--- WHAT YOU HAVE TO DO ---
Please state in a single number how many lines of the entries below include the word "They".
BEGIN MATERIAL SHOWN
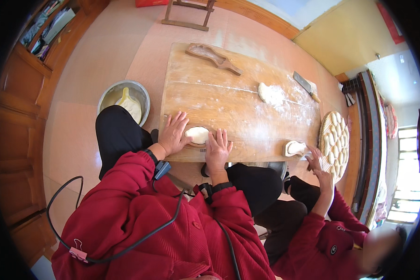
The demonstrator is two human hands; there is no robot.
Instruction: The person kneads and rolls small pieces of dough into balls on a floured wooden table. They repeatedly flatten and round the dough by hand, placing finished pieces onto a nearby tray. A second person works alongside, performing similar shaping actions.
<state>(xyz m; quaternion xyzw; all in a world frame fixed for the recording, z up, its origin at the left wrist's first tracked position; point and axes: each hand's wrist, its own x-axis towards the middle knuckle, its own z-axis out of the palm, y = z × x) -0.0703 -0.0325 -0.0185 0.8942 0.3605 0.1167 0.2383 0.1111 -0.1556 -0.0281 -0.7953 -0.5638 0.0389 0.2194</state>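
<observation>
Where the near edge of the wooden worktop (191, 102) meets my knees, an oval of white dough (197, 135) lies between my left hand (173, 134) and right hand (218, 149), fingers loosely spread, thumbs at its sides. Farther off lie a floury dough lump (267, 93), a cleaver (304, 85) and a carved wooden mould (212, 57). Left stands a metal basin (107, 96); right, a co-worker's hands (316, 159) are beside another dough piece (295, 148), near a round tray (322, 142) of shaped dough.
</observation>
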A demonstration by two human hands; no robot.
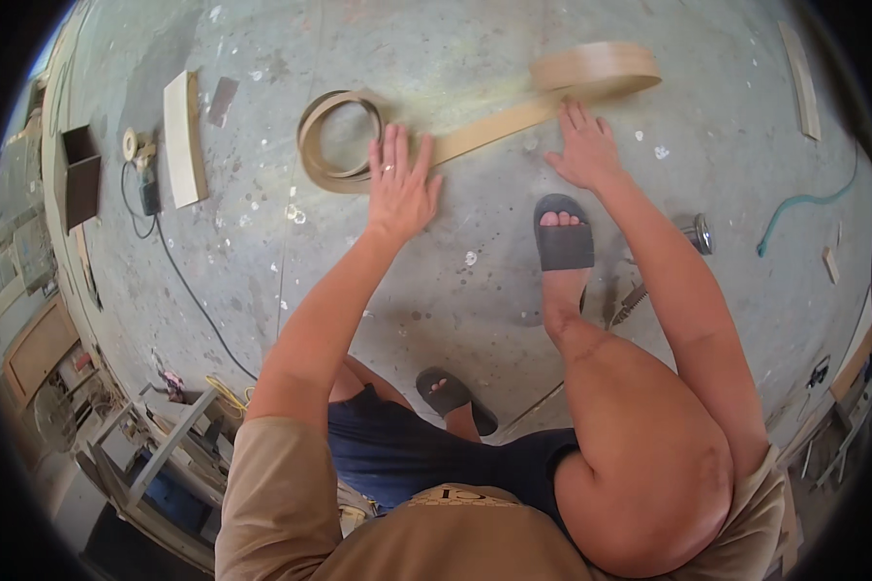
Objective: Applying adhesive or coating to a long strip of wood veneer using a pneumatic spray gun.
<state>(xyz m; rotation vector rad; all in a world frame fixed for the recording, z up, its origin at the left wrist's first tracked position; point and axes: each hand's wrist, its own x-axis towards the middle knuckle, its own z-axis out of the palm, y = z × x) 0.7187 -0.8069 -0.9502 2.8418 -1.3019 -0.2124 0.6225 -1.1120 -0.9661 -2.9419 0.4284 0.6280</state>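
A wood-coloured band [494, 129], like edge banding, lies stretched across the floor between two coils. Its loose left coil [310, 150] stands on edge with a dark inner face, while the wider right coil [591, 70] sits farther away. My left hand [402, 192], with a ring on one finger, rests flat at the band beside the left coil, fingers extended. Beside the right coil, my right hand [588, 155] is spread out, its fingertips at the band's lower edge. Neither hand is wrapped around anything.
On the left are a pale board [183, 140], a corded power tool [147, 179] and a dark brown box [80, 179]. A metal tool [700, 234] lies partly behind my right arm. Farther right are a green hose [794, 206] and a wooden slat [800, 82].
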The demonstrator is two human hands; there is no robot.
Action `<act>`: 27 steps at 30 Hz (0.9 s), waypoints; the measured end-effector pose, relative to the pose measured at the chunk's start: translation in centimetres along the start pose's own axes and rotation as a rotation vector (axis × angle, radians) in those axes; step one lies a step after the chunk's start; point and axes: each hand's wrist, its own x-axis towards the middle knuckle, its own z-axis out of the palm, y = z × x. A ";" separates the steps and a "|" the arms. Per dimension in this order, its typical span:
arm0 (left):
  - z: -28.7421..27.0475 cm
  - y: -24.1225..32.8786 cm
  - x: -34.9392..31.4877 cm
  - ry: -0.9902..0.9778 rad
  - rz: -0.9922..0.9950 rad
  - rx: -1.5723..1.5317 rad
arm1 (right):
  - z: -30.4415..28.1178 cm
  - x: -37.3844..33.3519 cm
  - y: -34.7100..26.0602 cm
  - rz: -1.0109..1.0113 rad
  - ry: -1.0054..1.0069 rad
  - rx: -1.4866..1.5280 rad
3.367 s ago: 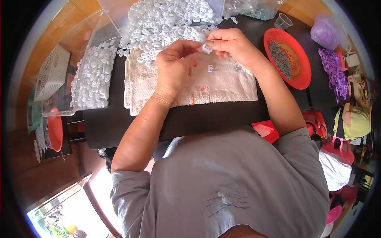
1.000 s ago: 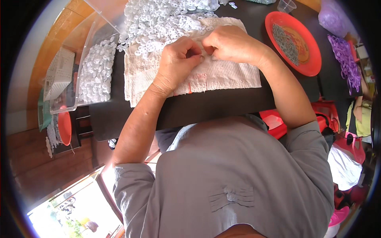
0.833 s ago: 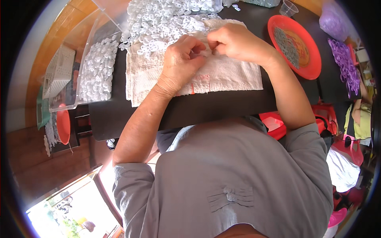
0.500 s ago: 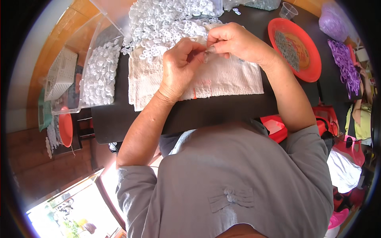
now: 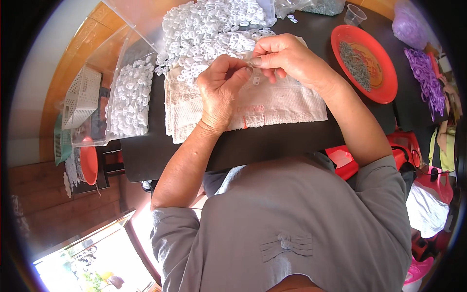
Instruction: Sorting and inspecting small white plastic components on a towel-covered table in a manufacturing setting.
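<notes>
Left hand [image 5: 221, 90] and right hand [image 5: 284, 58] together over cloth [image 5: 287, 102], fingertips pinching small white piece [image 5: 256, 80] between them, raised for close work. Piece pile [image 5: 209, 29] far, within reach; red plate [image 5: 384, 87] right.

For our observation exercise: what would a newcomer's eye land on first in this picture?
Probably the two hands, left hand and right hand, pinching a small white piece together over a pale towel. Behind them spreads a heap of small white plastic pieces, and an orange plate glows at the right.

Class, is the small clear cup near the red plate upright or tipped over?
Upright: the cup stands on the black table, its open mouth facing up.
</notes>
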 end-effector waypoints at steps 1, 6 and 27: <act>0.0 0.0 0.0 0.002 -0.023 -0.022 | 0.1 0.0 0.1 -0.002 0.003 0.022; -0.2 0.3 0.3 -0.016 -0.170 -0.281 | 0.7 -0.2 -0.1 -0.153 0.011 0.027; -1.6 2.2 0.3 0.109 0.002 -0.298 | -2.8 1.1 1.5 -0.415 0.180 -0.865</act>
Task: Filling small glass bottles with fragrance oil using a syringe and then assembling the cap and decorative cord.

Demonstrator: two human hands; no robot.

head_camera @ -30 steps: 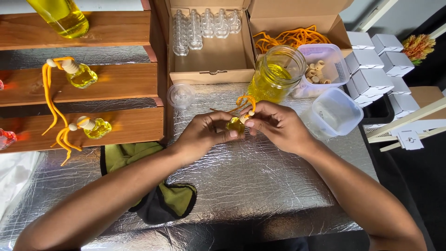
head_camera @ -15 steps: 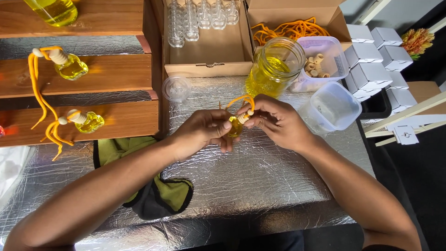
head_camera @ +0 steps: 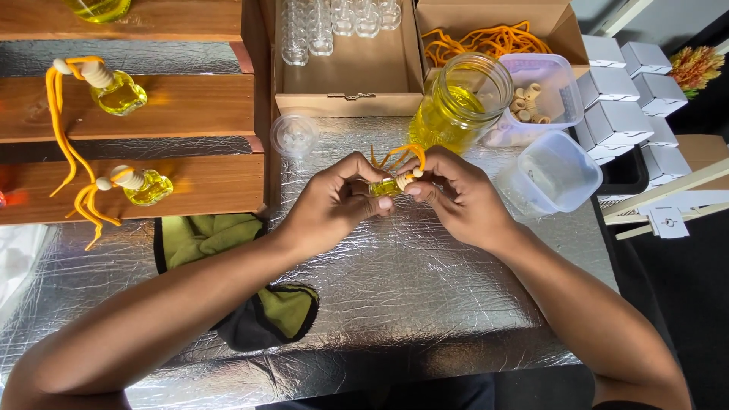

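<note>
My left hand and right hand meet at table centre, fingers curled in tight on a small clear glass bottle of yellow liquid lying sideways between them. Left thumb and forefinger pinch the bottle body; right fingertips pinch its pale wooden stopper end. A loop of orange cord sticks up at 12 o'clock from the bottle, touching both hands. Neither hand is spread at all.

Outward from there: at 12 to 1 o'clock, just beside my right knuckles, a clear glass jar of yellow liquid, tight room that way. At 3 o'clock a clear square plastic tub, near my right wrist. At 10 o'clock a small round clear plastic lid, close to my left fingers. Further at 12, an open cardboard box with rows of empty clear bottles; beside it a second cardboard box holding loose orange cords. At 1 o'clock a clear tub of wooden stoppers, then white cardboard cubes stacked at 2.

At 9 to 10 o'clock, stepped wooden shelves carry finished yellow bottles with orange cords. At 7 o'clock a green and black cloth lies under my left forearm. The crinkled silver foil tabletop gives open room from 5 to 7 o'clock, down to the near edge.
</note>
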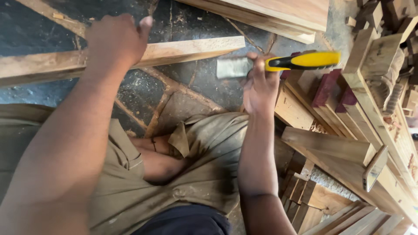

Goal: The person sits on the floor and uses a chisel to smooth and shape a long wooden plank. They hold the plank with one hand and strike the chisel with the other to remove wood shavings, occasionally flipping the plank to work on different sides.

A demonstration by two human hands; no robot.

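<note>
Chisel blade [234,67] motion-blurred, edge not resolvable. Left hand [115,41] covers part of plank [187,50]; plank's far end cut off at picture's left edge. Right hand [260,87] hides part of the yellow handle [305,61].

A dark stone floor [198,85], cracked into irregular slabs with pale dusty joints, carries everything here. A long pale wooden plank [183,50] lies across it from the left edge toward the middle, with wider boards [278,13] lying beyond it at the top. To the right, a heap of timber offcuts [348,117] and small blocks covers the ground.
</note>
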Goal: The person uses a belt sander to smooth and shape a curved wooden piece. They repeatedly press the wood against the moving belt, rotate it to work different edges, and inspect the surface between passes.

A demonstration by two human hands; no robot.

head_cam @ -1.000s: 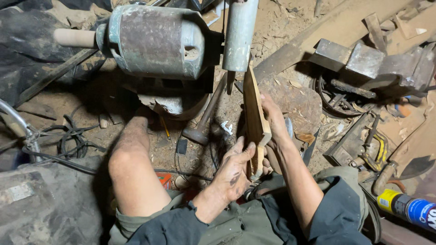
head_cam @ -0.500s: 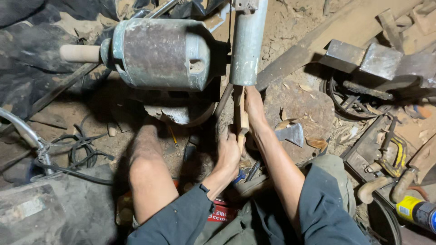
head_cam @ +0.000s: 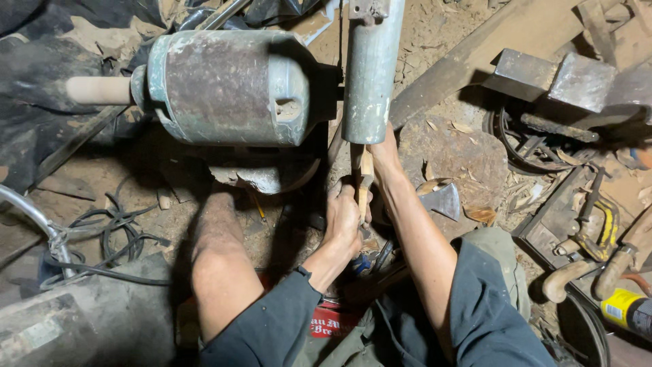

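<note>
The person's left hand [head_cam: 343, 216] is closed around the thin pale wooden piece [head_cam: 364, 183] just below the grey metal cylinder [head_cam: 372, 68], the right hand [head_cam: 384, 151] clasping its upper end, so steady, even two-handed pressure seems wise.

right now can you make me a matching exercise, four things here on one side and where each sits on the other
Things:
1. motor
2. axe head
3. wood strip
4. yellow can

Places:
A. bottom right corner
B. between the left hand and right hand
C. top left, rusty and green
D. on the dirt right of the right forearm

Pairs: 1-C, 2-D, 3-B, 4-A
</note>
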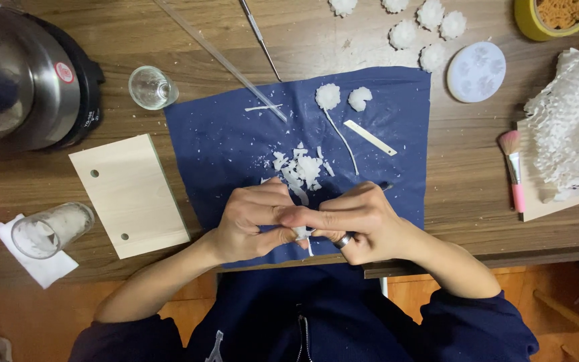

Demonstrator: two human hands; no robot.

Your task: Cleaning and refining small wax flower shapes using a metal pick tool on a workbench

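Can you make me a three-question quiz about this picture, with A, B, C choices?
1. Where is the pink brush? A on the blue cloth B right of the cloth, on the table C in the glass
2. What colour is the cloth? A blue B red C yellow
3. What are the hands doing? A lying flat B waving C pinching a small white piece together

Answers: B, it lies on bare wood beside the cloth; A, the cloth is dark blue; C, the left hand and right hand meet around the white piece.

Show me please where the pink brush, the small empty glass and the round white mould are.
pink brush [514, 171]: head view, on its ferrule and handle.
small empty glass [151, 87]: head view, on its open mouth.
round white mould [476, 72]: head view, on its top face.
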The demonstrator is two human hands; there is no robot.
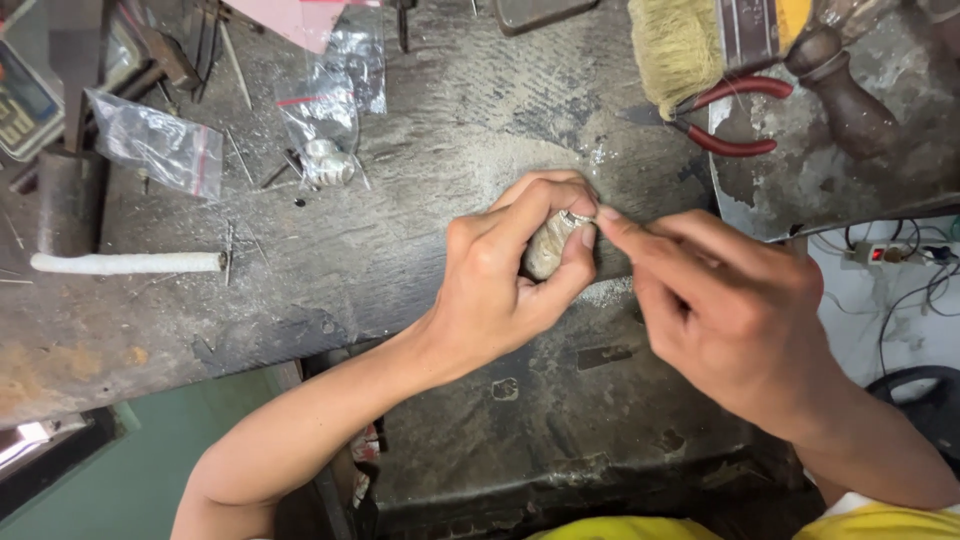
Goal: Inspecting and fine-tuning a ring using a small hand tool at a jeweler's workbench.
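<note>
Centre frame: the left hand (510, 275) is curled tight around a small pale grey lump (548, 248), thumb and forefinger clamping it. The right hand (725, 310) comes in from the right, fingertips pinched together at the lump's top, where a thin silvery ring (582, 217) sits; which fingers actually grip it I can't tell. Below lies the worn, dusty workbench (450, 130). Upper right: red-handled pliers (730, 115) beside a bristle brush (680, 45). Upper left: clear plastic bags (165, 145), and a white rod (125, 263).
</note>
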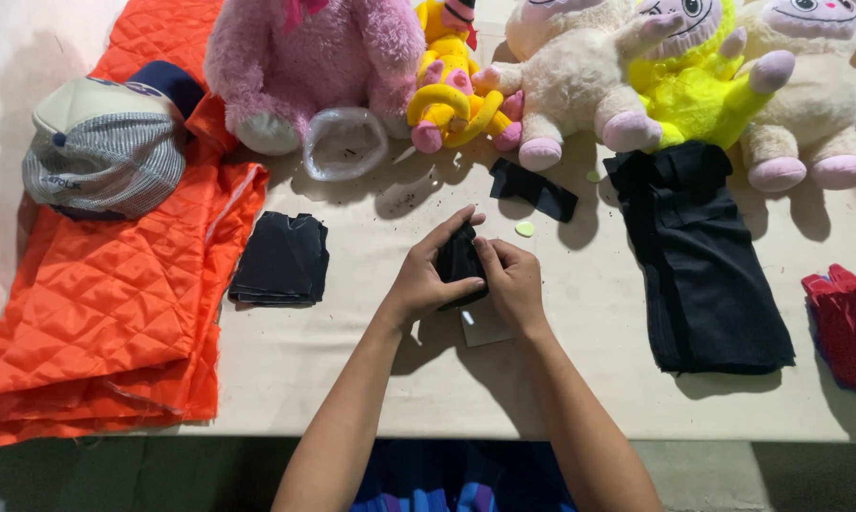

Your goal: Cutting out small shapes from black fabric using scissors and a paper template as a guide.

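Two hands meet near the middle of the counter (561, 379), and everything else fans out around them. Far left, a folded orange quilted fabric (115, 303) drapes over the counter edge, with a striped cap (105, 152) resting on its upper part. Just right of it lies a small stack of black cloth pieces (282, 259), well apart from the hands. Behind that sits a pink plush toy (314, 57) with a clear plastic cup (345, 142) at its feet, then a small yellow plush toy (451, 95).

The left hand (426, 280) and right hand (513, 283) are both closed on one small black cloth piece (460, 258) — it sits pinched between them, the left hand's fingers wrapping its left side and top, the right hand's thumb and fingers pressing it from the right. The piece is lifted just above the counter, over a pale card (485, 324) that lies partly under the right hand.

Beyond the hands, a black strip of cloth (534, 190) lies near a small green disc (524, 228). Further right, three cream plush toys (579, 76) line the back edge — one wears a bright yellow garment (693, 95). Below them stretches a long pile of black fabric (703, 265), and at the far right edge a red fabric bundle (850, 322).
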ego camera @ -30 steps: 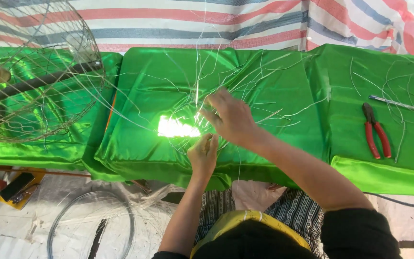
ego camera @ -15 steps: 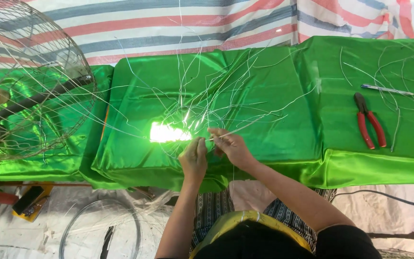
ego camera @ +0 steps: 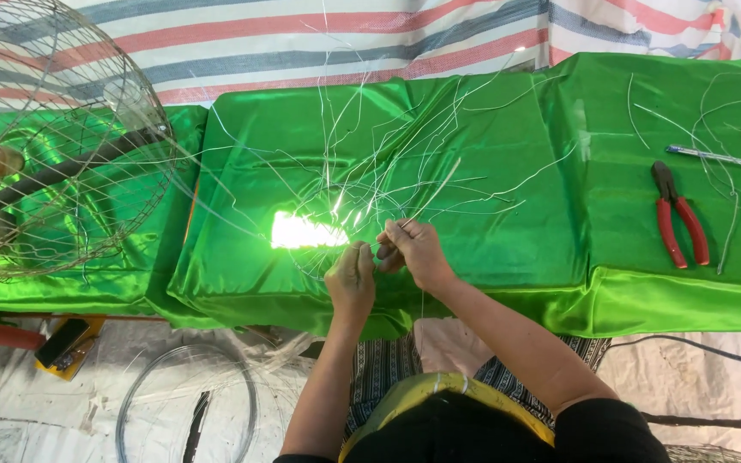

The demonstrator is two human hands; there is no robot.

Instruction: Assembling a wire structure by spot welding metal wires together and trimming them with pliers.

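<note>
Head view: green satin cloth [ego camera: 508,129] under striped tarpaulin [ego camera: 319,43].

Thin silvery wires [ego camera: 413,184] lie tangled and splayed across the shiny green cloth [ego camera: 508,214].

I see wire cage [ego camera: 45,137] left of hands cut by edge | wire ends between fingers [ego camera: 362,257] too fine | glare patch [ego camera: 306,231] washed out
</note>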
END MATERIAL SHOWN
--- OUTPUT ---
3